Exercise data –
------------------------------------------------------------
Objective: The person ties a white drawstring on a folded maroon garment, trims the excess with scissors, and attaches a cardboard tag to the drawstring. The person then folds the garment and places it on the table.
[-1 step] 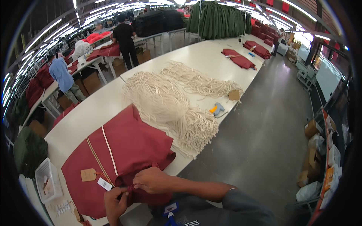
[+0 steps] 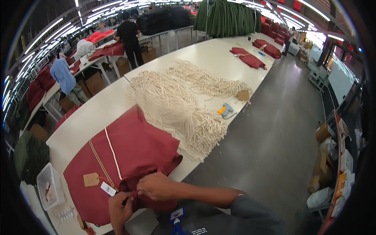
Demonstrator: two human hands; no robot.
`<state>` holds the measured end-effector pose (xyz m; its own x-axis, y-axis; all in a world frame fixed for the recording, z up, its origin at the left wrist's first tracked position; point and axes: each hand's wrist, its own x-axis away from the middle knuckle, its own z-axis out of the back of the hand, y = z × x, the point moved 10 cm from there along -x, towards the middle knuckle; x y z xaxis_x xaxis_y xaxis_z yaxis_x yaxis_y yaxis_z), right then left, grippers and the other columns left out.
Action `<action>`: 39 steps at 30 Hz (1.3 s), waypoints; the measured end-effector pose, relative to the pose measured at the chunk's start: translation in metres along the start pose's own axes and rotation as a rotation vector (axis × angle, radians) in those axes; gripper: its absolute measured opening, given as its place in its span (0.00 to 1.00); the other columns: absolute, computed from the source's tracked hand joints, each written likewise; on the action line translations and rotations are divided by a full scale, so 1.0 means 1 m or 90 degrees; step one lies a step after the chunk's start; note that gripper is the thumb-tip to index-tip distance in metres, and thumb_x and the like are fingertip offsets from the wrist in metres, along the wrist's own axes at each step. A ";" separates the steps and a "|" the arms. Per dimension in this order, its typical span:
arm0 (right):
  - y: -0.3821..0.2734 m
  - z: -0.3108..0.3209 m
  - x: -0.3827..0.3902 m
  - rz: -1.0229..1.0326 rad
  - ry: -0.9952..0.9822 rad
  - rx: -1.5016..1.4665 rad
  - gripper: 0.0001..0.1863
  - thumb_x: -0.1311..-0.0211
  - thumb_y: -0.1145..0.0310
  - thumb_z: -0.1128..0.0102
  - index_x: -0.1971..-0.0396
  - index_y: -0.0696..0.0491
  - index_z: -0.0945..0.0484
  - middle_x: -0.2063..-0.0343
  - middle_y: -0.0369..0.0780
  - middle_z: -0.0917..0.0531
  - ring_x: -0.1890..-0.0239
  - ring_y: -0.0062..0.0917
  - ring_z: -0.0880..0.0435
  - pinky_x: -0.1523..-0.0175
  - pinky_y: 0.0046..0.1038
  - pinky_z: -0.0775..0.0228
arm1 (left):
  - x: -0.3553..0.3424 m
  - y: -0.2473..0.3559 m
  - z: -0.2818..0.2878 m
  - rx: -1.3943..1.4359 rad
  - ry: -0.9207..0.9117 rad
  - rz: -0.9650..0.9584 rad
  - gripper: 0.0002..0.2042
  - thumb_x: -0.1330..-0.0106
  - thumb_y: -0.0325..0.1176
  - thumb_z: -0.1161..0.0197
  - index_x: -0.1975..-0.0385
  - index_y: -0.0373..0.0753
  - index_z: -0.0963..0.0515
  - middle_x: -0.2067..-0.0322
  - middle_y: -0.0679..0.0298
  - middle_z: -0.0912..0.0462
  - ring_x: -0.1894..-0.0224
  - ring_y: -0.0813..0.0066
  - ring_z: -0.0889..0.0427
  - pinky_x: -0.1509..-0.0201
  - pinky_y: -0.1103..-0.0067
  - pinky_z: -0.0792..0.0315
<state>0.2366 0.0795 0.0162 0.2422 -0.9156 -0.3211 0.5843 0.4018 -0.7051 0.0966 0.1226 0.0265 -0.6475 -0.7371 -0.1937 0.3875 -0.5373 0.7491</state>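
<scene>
A dark red garment (image 2: 133,156) lies spread on the near end of a long white table (image 2: 98,113). A white drawcord (image 2: 112,152) and a thin tan cord (image 2: 98,160) run across it, with a brown paper tag (image 2: 91,179) and a small white tag (image 2: 108,188) near its front edge. My left hand (image 2: 119,207) pinches the garment's front edge by the white tag. My right hand (image 2: 156,186) is closed on a bunched fold of the same edge, just right of the left hand.
A big heap of cream cords (image 2: 176,105) covers the table's middle, with an orange and blue tagging gun (image 2: 225,110) and a cardboard tag (image 2: 243,95) beside it. More red garments (image 2: 248,58) lie farther off. A clear bin (image 2: 49,192) sits at my left. People work at tables on the left.
</scene>
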 end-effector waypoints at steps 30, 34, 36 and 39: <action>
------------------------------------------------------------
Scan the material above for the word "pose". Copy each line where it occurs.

Expected output –
`<state>` holds the measured end-effector pose (xyz m; its own x-axis, y-axis; all in a world frame fixed for the recording, z up, its origin at the left wrist's first tracked position; point and axes: each hand's wrist, its own x-axis away from the middle knuckle, its own z-axis out of the back of the hand, y = z × x, the point moved 10 cm from there along -x, towards the middle knuckle; x y z xaxis_x xaxis_y xaxis_z yaxis_x yaxis_y yaxis_z), right then left, grippers and the other columns left out.
Action `<action>`: 39 steps at 30 Hz (1.3 s), waypoints; the measured end-effector pose, relative to the pose measured at the chunk's start: translation in metres along the start pose's own axes and rotation as a rotation vector (axis × angle, radians) in those axes; gripper: its absolute measured opening, given as its place in its span (0.00 to 1.00); the other columns: absolute, computed from the source's tracked hand joints, each written likewise; on the action line translations and rotations are divided by a full scale, so 1.0 means 1 m or 90 degrees; step one lies a step after the chunk's start; note that gripper is the thumb-tip to index-tip distance in metres, and thumb_x and the like are fingertip offsets from the wrist in metres, along the wrist's own axes at each step. A ";" separates the steps and a "|" the arms. Per dimension in this order, its typical span:

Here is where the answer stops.